Founders avoid naming it precisely because it's load-bearing. If it's false, the idea is over, so it's more comfortable to work on the parts you can already do. That's exactly backwards: the scariest assumption is the one worth testing first, while changing your mind is still cheap.
Write the idea as a sentence, then list every belief it depends on as a plain claim: "solo bookkeepers lose hours chasing invoices," "they'll pay $30/month to automate it," "I can reach them through accounting subreddits," "I can build the integrations." Get them all out — demand, willingness to pay, reachability, feasibility, and anything else the idea quietly needs.
Be specific and falsifiable. "People want this" can't be tested; "a solo bookkeeper will enter a card to automate invoice chasing" can. The more concrete each claim, the easier it is to rank and the cheaper it is to check.

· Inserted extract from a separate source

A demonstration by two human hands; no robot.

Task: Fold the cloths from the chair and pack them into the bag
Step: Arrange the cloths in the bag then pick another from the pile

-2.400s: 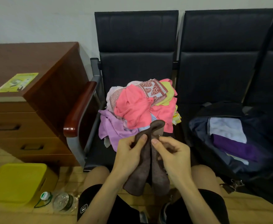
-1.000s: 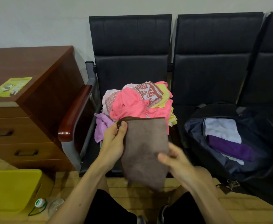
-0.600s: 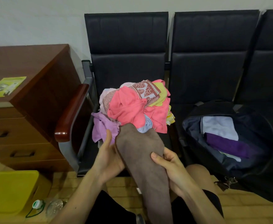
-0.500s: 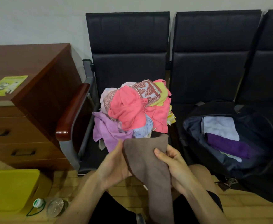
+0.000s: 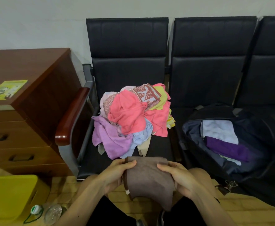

Score each claim on two axes: how much it hurts if it's wrong (impact) and how unsure you genuinely are (uncertainty). Multiply them. The highest score is your riskiest assumption — usually a demand or willingness-to-pay belief, almost never the technology. That's the one to test this week.
Design the smallest experiment that could prove it false: ten honest customer conversations, a landing page with a real buy button and paid traffic, a pre-order, a paid pilot. Decide the pass/fail line before you run it. If it fails, you've saved months; if it survives, you've earned the right to test the next one. Keep going down the list — validation is a loop, not a one-time gate.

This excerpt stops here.